4

I've been reading about stratified sampling, 2-stage SRS sampling, and ratio estimation in finite populations and I have a question. When the ratio estimator is introduced, it seems that in order for it to perform well it is necessary that the population follows the following model (which I'll denote $\xi$): $$y_{ij} = \beta x_{ij} + \epsilon_{ij}$$ with the additional requirement that $E(\epsilon_{i,j}) = 0$ and $V(\epsilon_{i,j}) = \sigma^2 x_{i,j}$ where $x$ refers to the auxiliary information. I'm using subscripts $i, j$ since I'm thinking of this in the context of clusters.

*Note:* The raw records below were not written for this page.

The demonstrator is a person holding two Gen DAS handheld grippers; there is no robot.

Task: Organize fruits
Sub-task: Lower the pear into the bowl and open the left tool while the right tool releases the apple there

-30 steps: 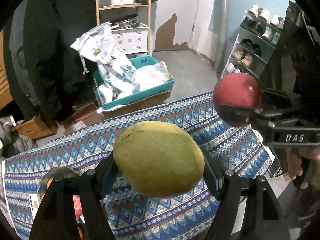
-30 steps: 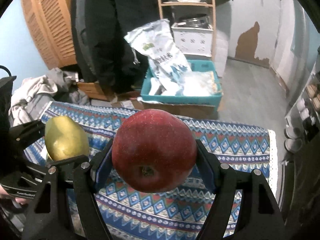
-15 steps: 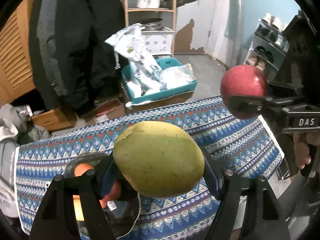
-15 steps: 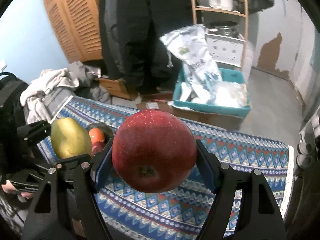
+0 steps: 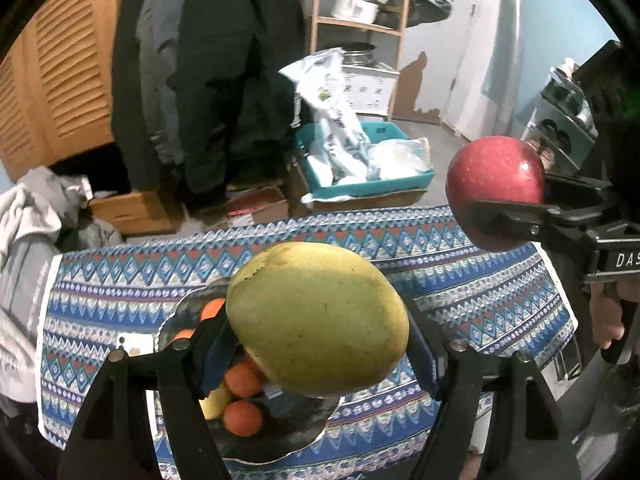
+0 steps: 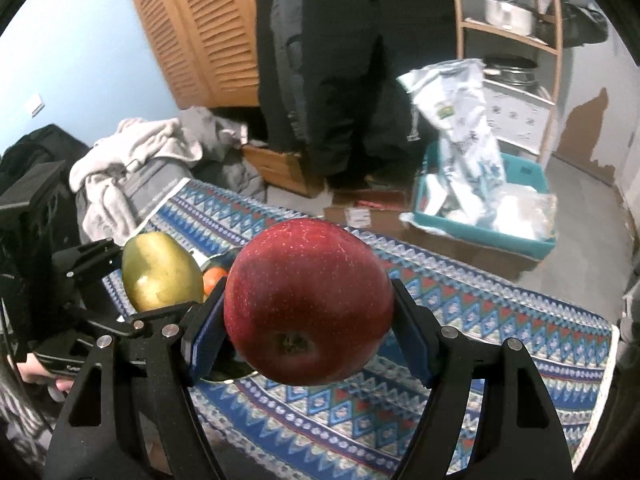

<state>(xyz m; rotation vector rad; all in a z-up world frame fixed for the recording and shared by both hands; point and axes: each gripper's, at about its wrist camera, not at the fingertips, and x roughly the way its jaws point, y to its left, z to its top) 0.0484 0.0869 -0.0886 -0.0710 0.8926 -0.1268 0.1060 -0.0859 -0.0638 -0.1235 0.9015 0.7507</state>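
Left hand-held black two-finger gripper (image 5: 318, 344): clenched on a large yellow-green oval mango (image 5: 318, 320), blue-faced pads pressed to either flank, the fruit carried in the air above the near part of the table. Right hand-held black two-finger gripper (image 6: 308, 320): clenched on a round dark-red speckled apple (image 6: 308, 300), blossom end turned toward the camera, likewise held clear of the surface; in the left wrist view the same apple appears to the right of the mango and apart from it. Table covering: blue, white and red woven cloth with zigzag and diamond bands (image 5: 120, 280). On the cloth, directly below and partly hidden behind the mango: one shallow glass bowl (image 5: 288, 440), containing several small round orange fruits (image 5: 242, 418) and one pale yellow fruit (image 5: 216, 402), kind not discernible. A small white label or card (image 5: 134, 344) lies just beside the bowl's left rim. Beyond the table: teal plastic crate (image 5: 372, 186) holding white printed plastic bags, set on flat cardboard; wooden open shelf (image 5: 360, 24) with a metal pot; louvred wooden doors (image 6: 208, 32); dark hanging coats (image 5: 216, 80); a heap of grey-white clothing (image 6: 132, 160). A hand (image 5: 608, 312) grips the right gripper's handle.
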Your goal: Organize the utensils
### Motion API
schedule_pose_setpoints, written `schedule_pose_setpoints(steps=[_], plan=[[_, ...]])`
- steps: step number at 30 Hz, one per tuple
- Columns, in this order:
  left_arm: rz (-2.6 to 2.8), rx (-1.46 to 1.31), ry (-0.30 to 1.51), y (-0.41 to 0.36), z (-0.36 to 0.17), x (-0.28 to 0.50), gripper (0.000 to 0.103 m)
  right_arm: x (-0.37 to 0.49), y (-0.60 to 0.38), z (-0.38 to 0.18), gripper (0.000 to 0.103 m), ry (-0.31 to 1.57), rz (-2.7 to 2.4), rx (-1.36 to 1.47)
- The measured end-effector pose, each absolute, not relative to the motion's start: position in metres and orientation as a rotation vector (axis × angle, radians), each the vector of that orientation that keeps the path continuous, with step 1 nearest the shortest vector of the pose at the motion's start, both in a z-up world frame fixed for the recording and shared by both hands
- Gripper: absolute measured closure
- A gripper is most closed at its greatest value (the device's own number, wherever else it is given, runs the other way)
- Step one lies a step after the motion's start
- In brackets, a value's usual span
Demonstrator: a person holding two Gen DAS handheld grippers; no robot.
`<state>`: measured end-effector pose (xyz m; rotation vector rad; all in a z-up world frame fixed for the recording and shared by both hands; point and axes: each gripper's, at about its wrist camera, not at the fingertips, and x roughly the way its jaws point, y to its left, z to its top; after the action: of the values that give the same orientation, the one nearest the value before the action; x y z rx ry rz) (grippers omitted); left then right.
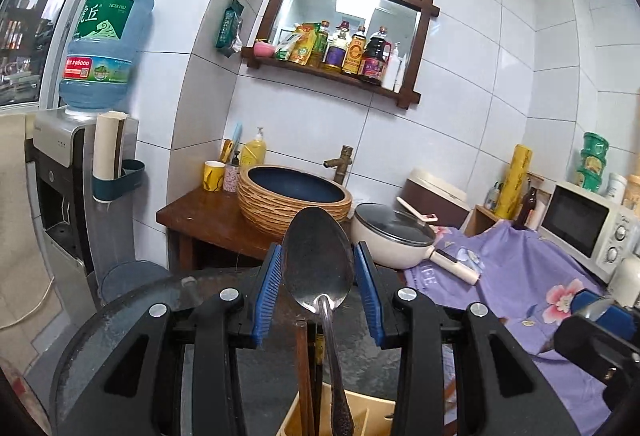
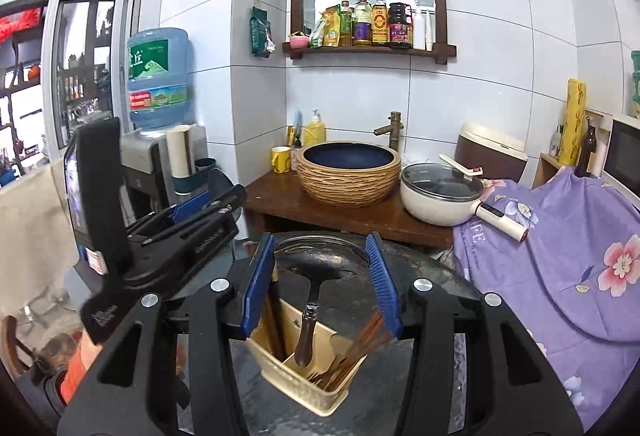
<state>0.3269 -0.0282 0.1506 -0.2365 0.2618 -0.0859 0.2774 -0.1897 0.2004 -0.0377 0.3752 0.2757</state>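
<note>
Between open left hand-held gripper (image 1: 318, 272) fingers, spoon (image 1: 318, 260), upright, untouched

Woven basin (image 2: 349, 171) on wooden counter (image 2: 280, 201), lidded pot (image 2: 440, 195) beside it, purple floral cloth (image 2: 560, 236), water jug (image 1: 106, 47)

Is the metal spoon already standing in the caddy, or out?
In. The silver metal spoon stands upright, bowl up, handle down inside the beige plastic utensil caddy; open left gripper jaws flank it.

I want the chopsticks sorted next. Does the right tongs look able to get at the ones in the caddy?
Probably yes: the right tongs are open and empty, just above the caddy. The chopsticks lean exposed in its right compartment; the spatula stands beside them.
</note>
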Motion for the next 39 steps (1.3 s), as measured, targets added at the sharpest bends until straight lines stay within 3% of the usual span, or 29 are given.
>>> schedule_pose_setpoints(steps=[17,30,34,39], plan=[[-0.187,-0.170,0.365,-0.033,0.077,0.327,0.067,0.292,-0.180,0.085,0.056,0.405,0.247,-0.116],[-0.256,-0.140,0.468,-0.034,0.049,0.321,0.065,0.287,-0.182,0.064,0.055,0.400,0.244,-0.124],[-0.260,-0.169,0.442,-0.025,0.057,0.311,0.050,0.278,-0.189,0.068,0.038,0.348,0.263,-0.098],[-0.243,-0.187,0.389,-0.013,0.067,0.283,0.032,0.258,-0.195,0.076,0.037,0.299,0.251,-0.079]])
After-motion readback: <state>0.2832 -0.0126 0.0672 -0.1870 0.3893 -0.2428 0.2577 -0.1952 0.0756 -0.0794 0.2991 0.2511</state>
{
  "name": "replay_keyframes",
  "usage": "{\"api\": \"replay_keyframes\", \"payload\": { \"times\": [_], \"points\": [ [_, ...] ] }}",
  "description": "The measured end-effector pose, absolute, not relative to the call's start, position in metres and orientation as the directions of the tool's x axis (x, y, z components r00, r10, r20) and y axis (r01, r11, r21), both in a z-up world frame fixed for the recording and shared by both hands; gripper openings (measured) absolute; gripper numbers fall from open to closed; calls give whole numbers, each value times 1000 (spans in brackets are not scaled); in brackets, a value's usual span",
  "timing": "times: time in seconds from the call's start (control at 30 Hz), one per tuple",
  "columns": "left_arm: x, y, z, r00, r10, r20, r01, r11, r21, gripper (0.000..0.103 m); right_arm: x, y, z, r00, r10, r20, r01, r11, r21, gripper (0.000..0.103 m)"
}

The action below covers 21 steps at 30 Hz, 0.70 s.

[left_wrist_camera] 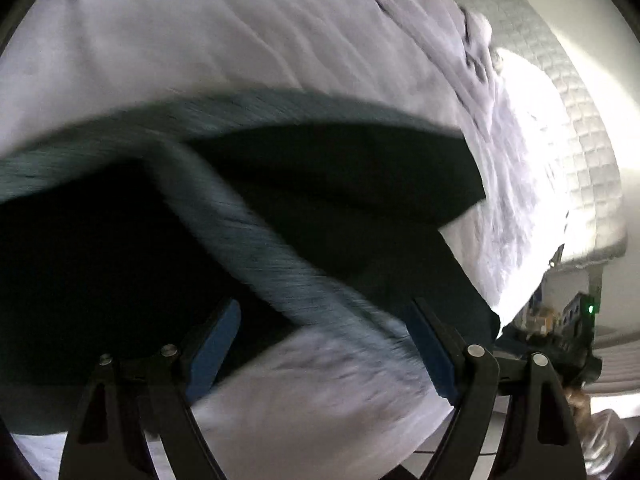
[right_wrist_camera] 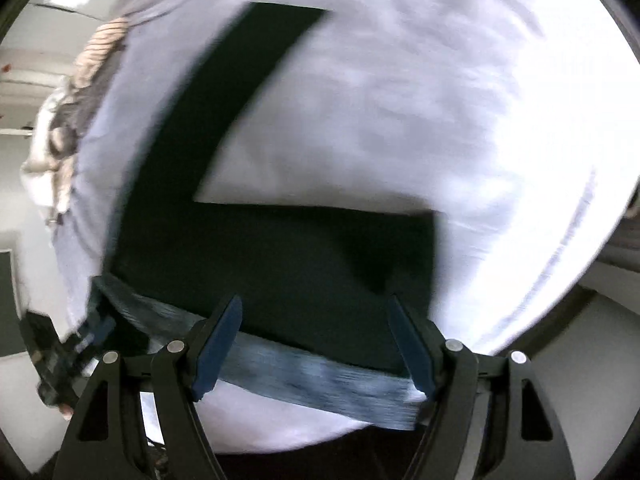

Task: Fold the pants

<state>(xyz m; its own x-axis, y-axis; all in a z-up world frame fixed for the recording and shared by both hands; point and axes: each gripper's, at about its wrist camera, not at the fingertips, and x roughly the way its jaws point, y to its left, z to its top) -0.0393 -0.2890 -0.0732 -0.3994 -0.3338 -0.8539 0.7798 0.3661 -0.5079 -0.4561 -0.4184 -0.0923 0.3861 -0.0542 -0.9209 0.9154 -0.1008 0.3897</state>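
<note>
Dark green fabric pants [right_wrist_camera: 280, 264] are lying ahead of both wide-open grippers [left_wrist_camera: 324, 344] [right_wrist_camera: 316, 340], one leg stretching lengthwise away over the pale sheet [right_wrist_camera: 400, 120].

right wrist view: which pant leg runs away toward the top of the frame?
The narrow leg angling up from the left side of the pants; the other leg lies crosswise just ahead of the open right gripper.

Left gripper [left_wrist_camera: 324, 344]: jaws wide apart, nothing pressed between them. Dark green fabric pants [left_wrist_camera: 340, 184] lie spread on the pale lavender bedsheet [left_wrist_camera: 200, 40]; grey ribbed waistband [left_wrist_camera: 248, 232] runs diagonally between the legs. Frame motion-blurred.
</note>
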Motion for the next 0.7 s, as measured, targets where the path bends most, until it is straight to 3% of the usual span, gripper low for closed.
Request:
{"api": "replay_keyframes", "payload": {
  "times": [0.1,0.2,0.23,0.3,0.33,0.53,0.7],
  "points": [
    [-60,-306,-85,-398,-294,-869,795,362,-486,86,-501,-409,-111,443,-6,-897,889,-132,440,78],
    [-74,-307,-94,-381,-278,-882,801,377,-465,86,-506,-398,-145,612,143,-778,789,-180,588,77],
    [-76,-308,-95,-381,-278,-882,795,389,-466,86,-503,-395,-155,646,186,-740,763,-189,618,70],
    [-74,-309,-93,-388,-283,-877,774,417,-477,86,-498,-393,-164,670,227,-707,742,-182,645,40],
    [-74,-311,-93,-396,-287,-872,759,432,-487,86,-498,-395,-165,698,233,-677,715,-194,671,17],
    [-66,-337,-69,-372,-365,-853,723,463,-514,86,-494,-456,-102,846,87,-527,534,-118,837,14],
    [-47,-391,-56,-256,-430,-866,760,464,-455,86,-475,-558,-68,869,-19,-495,495,-22,869,14]
  ]
}}
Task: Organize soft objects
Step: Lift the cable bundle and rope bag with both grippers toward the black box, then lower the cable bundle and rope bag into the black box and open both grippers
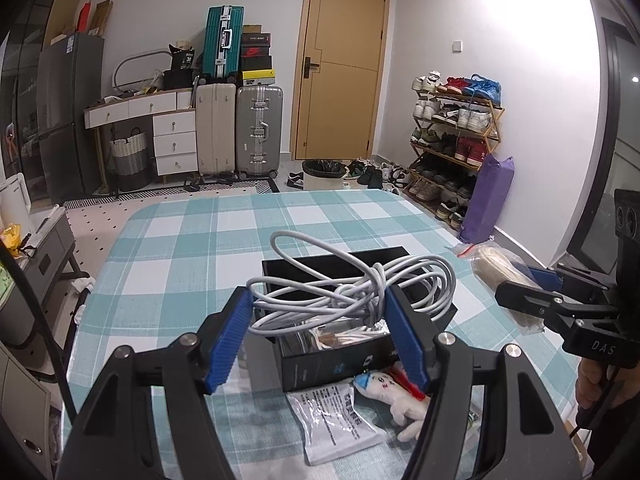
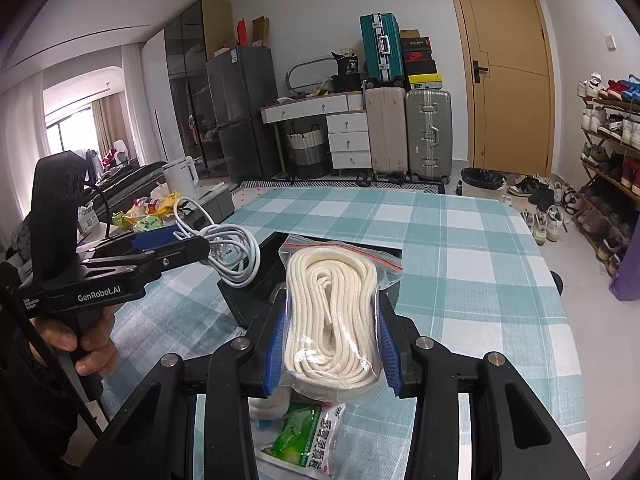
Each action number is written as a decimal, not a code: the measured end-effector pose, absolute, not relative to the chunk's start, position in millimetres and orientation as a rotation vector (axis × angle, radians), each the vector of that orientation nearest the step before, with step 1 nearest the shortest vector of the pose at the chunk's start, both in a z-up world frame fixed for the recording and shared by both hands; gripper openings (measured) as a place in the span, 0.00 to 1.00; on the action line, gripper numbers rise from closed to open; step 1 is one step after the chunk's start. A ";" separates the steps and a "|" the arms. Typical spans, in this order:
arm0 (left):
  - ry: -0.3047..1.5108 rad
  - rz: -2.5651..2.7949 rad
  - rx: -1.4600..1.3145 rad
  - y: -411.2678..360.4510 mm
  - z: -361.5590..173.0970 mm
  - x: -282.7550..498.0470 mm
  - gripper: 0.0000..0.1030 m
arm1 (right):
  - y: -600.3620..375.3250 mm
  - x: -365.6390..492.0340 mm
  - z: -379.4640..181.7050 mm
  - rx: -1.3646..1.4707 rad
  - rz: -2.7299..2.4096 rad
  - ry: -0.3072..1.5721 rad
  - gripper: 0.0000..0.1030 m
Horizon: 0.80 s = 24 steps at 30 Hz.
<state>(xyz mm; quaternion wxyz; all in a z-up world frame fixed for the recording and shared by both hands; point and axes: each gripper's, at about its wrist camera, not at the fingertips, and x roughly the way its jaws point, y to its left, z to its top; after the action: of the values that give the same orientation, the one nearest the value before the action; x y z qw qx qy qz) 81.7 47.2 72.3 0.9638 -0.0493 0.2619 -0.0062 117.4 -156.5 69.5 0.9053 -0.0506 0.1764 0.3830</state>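
My left gripper (image 1: 320, 300) is shut on a coil of white cable (image 1: 352, 288), held above an open black box (image 1: 332, 364) on the checked table. In the right wrist view that gripper (image 2: 200, 240) comes in from the left with the cable (image 2: 236, 252) hanging over the box (image 2: 240, 304). My right gripper (image 2: 332, 320) is shut on a clear zip bag of cream rope (image 2: 332, 300), lifted off the table. The left wrist view shows it (image 1: 516, 284) at the right with the rope bag (image 1: 500, 272).
A white plush toy (image 1: 396, 396) and a white packet (image 1: 336, 420) lie before the box, and a green-and-white packet (image 2: 304, 436) lies under my right gripper. The teal checked tablecloth (image 2: 460, 260) stretches beyond. Suitcases (image 1: 240, 128), a bin (image 1: 324, 174) and a shoe rack (image 1: 452, 140) stand behind.
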 end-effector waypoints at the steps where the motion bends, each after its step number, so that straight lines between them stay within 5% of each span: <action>1: 0.532 -0.011 -0.098 47.4 72.5 84.1 0.65 | -155.5 118.5 70.7 -0.105 0.791 0.365 0.39; 24: 0.616 -0.021 -0.038 35.4 50.4 138.0 0.65 | -123.6 159.5 77.0 -0.135 0.811 0.398 0.39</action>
<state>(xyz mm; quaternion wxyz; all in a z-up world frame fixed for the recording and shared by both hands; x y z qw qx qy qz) 138.0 35.4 50.4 0.9528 -0.0186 0.3030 -0.0105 159.5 -123.6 77.0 0.8975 -0.0652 0.1924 0.3914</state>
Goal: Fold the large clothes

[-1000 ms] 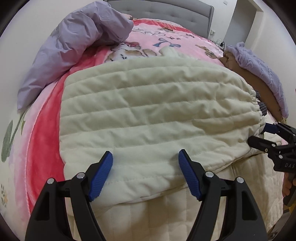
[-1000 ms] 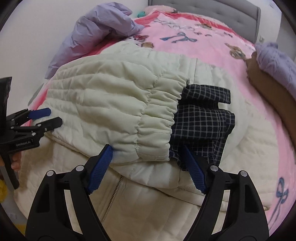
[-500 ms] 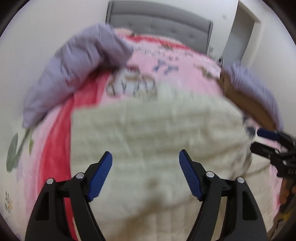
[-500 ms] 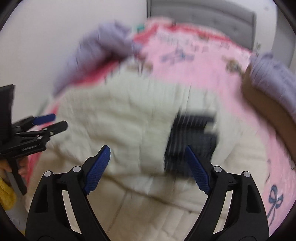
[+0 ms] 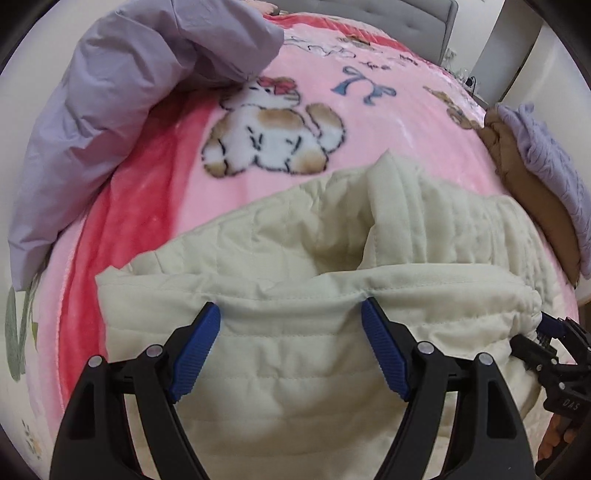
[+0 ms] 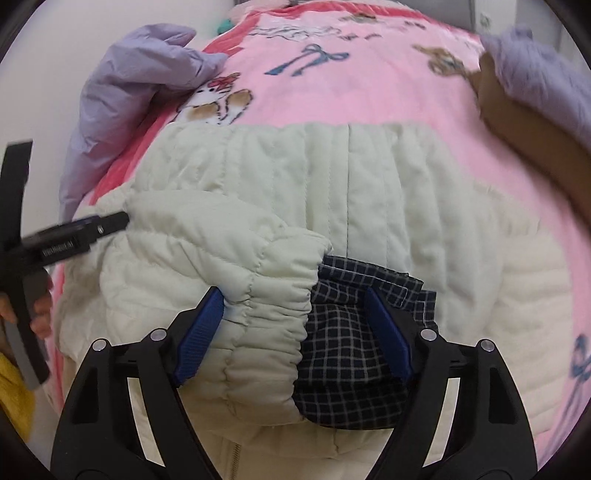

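Observation:
A cream quilted jacket [image 5: 424,229] lies spread on the bed, one sleeve [image 5: 295,354] folded across it. My left gripper [image 5: 290,310] stands open, pointing steeply down, its blue pads at the sleeve's far folded edge. The collar [image 5: 384,192] sticks up beyond. My right gripper [image 6: 293,299] straddles the gathered cuff [image 6: 273,314] and the dark checked lining [image 6: 347,350]. Its jaws are closing, wide apart, with cuff and lining between them. Each gripper also shows in the other's view: the right gripper [image 5: 535,334] at the cuff end, the left gripper [image 6: 110,223] at the sleeve's left end.
A pink cartoon-print blanket [image 5: 332,122] covers the bed. A bunched lilac duvet [image 5: 129,92] lies at the left, brown and lilac folded clothes [image 5: 535,177] at the right. A grey headboard [image 5: 406,14] stands behind. A person's hand [image 6: 40,310] and something yellow [image 6: 14,387] show at the left.
Both grippers have moved forward over the sleeve. The left pads went from its near edge to its far fold, uncovering the collar. The cuff now lies deeper between the right jaws.

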Tool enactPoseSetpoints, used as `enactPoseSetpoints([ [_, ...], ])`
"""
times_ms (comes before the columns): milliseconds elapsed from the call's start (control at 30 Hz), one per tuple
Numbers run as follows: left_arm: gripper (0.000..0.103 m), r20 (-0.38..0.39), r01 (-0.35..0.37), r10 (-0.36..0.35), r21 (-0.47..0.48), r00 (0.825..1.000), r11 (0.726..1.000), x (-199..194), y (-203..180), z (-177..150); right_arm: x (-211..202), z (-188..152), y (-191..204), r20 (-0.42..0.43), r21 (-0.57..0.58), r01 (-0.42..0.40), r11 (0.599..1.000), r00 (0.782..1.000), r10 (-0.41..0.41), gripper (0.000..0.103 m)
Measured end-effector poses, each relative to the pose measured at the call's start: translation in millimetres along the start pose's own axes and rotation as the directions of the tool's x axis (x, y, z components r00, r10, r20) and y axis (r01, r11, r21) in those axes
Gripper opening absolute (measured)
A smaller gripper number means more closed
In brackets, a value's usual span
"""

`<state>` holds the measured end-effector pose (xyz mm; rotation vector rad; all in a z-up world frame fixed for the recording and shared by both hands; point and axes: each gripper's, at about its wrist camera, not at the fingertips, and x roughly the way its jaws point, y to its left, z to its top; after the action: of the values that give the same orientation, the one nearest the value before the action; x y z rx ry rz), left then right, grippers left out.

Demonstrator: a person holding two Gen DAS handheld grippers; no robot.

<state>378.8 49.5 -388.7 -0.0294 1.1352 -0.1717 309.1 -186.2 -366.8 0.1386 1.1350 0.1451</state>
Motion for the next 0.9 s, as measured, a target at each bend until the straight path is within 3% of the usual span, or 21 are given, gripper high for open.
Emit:
enactPoseSetpoints([
  [367,0.078,0.022,-0.036,0.036,-0.007,0.999,0.999,10.4,-0.7,-7.8,17.3,4.8,1.2,-0.017,-0.048,0.001,0.999,1.0,-0.001,0.081],
  [500,0.079,0.1,-0.063,0.063,0.0,0.993,0.998,-3.7,-4.6,-13.5,17.0,7.2,-0.7,-0.029,-0.03,-0.007,1.0,1.0,0.006,0.083],
  [567,0.08,0.173,-0.078,0.078,-0.006,0.982,0.997,-23.1,-5.5,-21.8,5.8,7.9,-2.8,-0.009,-0.018,-0.027,0.999,1.0,0.027,0.083],
  [667,0.089,0.27,-0.064,0.065,-0.014,0.961,0.998,-58.4,-5.4,-43.0,-28.8,-2.7,-13.1,0.068,0.031,-0.091,0.995,0.994,0.089,0.087],
  [733,0.09,0.313,-0.051,0.054,-0.018,0.948,0.999,-83.8,-2.0,-67.7,-53.6,-18.4,-20.7,0.12,0.053,-0.093,0.994,0.989,0.086,0.09],
  [900,0.091,0.259,-0.057,0.059,-0.015,0.964,0.998,-122.2,15.6,-133.3,-104.4,-81.5,-39.2,0.137,0.069,-0.019,0.997,0.99,0.009,0.09],
])
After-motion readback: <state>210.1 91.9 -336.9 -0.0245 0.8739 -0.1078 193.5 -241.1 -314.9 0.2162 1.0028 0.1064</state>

Here's my understanding of this issue as a whole: from the design-based perspective (perhaps I should call this the model-assisted design-based perspective?), inference about the ratio point estimate is based on all possible samples under the design (2-stage SRS) and is not at all based upon this model, although if this model is met by the population then we'll see much better performance. If instead we assume this model (i.e. take the model-based route) then inference is based upon it and we actually need it to be true. As I understand it, this will lead to the same point estimate but potentially different variance estimates because we are either estimating the variance over all possible samples (design-based) or over all possible populations realizable under this model with these model parameters (i.e. $\beta$ and $\epsilon_{i,j}$). We'll also have that the ratio estimate is design-biased and model-unbiased. Please correct me if any of this is wrong.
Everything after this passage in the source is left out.